On Sunday night, Beth and I went on a moonlight tour of Green-Wood Cemetery. It was led by the cemetery's historian, accompanied by two accordion players who provided music for when we walked from one place to the next. Songs I remember them playing include "Erie Canal" (Beth thought it was "Sixteen Tons," and there's definitely a similarity there), "Blue Moon," "Over the Rainbow," "Walking After Midnight," and "Battle Hymn of the Republic." The historian gave a brief lecture on each of the sites we encountered.

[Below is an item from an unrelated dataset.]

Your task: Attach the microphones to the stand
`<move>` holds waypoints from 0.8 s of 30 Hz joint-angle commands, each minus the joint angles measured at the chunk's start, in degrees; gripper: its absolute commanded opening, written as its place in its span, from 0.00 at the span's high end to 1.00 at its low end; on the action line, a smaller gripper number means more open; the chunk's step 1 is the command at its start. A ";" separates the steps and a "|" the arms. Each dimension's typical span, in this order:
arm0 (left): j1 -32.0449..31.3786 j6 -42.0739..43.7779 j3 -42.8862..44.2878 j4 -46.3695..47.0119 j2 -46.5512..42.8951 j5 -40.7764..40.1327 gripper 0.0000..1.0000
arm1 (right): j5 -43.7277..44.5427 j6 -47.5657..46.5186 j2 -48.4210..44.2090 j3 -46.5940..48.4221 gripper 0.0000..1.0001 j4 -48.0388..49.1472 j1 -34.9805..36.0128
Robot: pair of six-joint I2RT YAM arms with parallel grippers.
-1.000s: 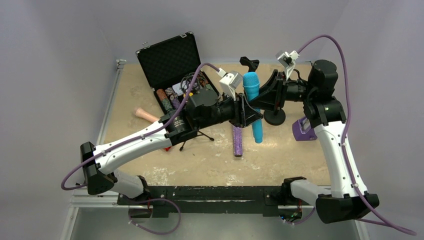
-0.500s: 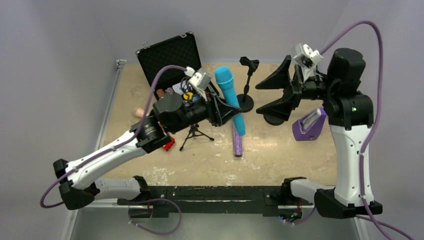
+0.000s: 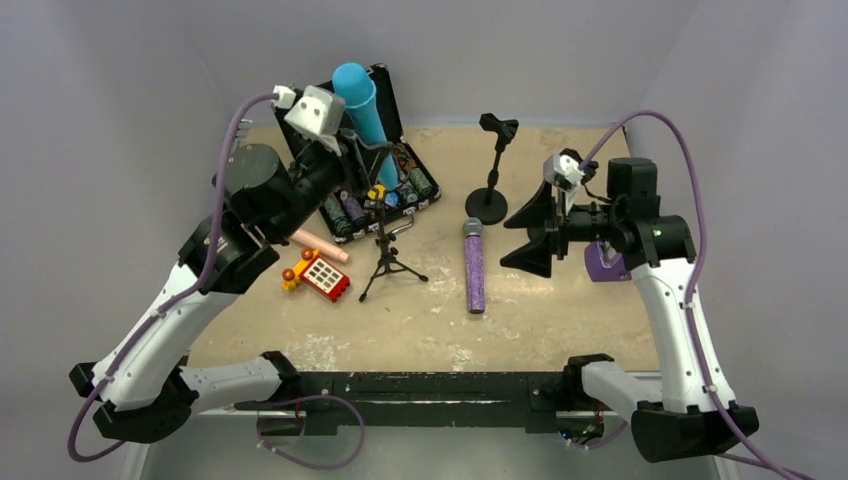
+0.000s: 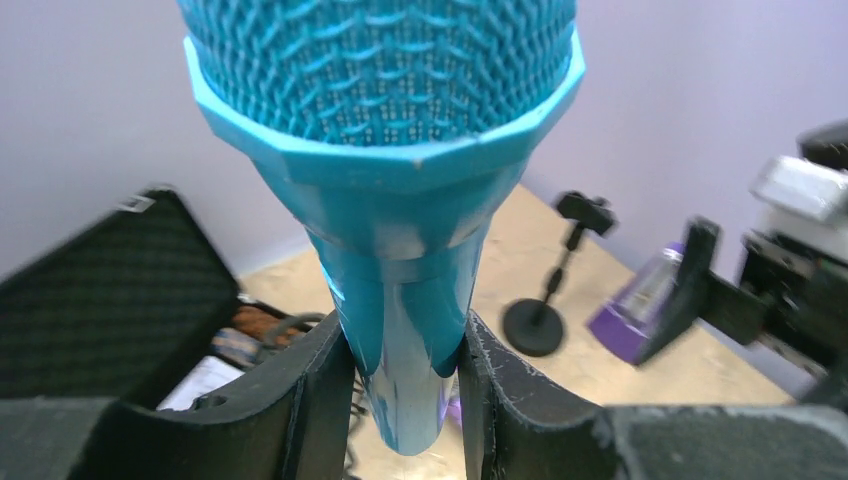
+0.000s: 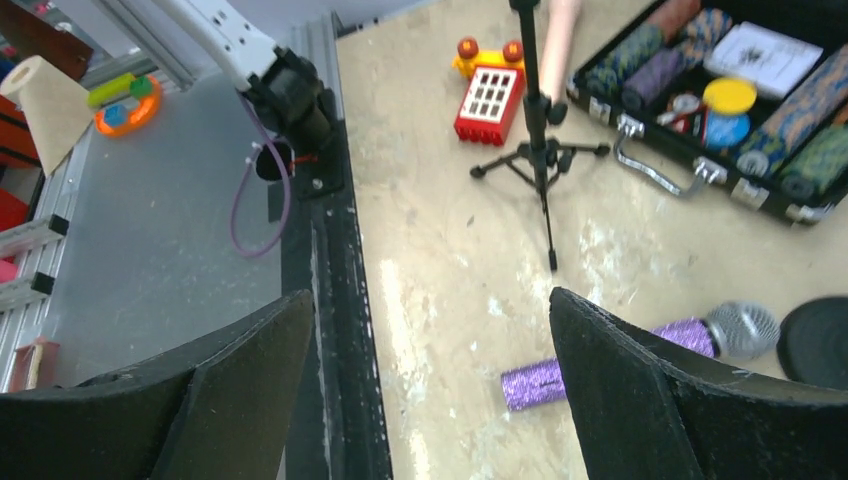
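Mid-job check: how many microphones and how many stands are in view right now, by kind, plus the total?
Microphones: 3 (blue microphone, purple microphone, pink microphone)
Stands: 2 (tripod stand, round-base stand)
Total: 5

Left hand [image 3: 364,148] gripping blue microphone [image 3: 358,100] head-up, purple microphone [image 3: 474,268] flat on table [image 3: 560,320], right hand [image 3: 527,232] spread
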 commanded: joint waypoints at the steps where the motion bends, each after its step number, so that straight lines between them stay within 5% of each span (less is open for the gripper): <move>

The first was a bronze statue of DeWitt Clinton, Mayor of New York City, Governor of New York, United States Senator, and 1812 presidential candidate.

He was largely responsible for the Erie Canal, which is represented on the statue's pedestal. While originally buried in a friend's vault near Albany, his remains were transferred to Green-Wood sixteen years later. He was also the inspiration for this song by John Linnell of They Might Be Giants, as part of his House of Mayors project:

I believe the only still-living mayor to receive a piece on the record was David Dinkins, who couldn't figure out what it had to do with him. I'm pretty sure only Linnell really knows the significance of any of these. Well, excepting "Fernando Wood," which quotes him. I think the neighborhood where Linnell lives, or at least lived a few years ago, is adjacent to the cemetery. Maybe he goes there by himself to do interpretive dances.


Known as the Beard Bear, this marks the burial place of William Holbrook Beard, who was known for his political cartoons featuring anthropomorphic animals. The statue is by Dan Ostermiller, and was finished in 2002, 102 years after Beard's death.


My picture here isn't very good, but this headstone features an incredibly intricate scene carved by Patrizio Piatti. From the description, it sounds like it portrays Jane Griffith's husband going off to work on the day she dies of a heart attack. Kind of morbid, perhaps, but tastes in funerary matters change over time.

We looked around inside a mausoleum, which reminded Beth of Eastern State Penitentiary in Philadelphia, I suppose because it was run-down and divided into small rooms.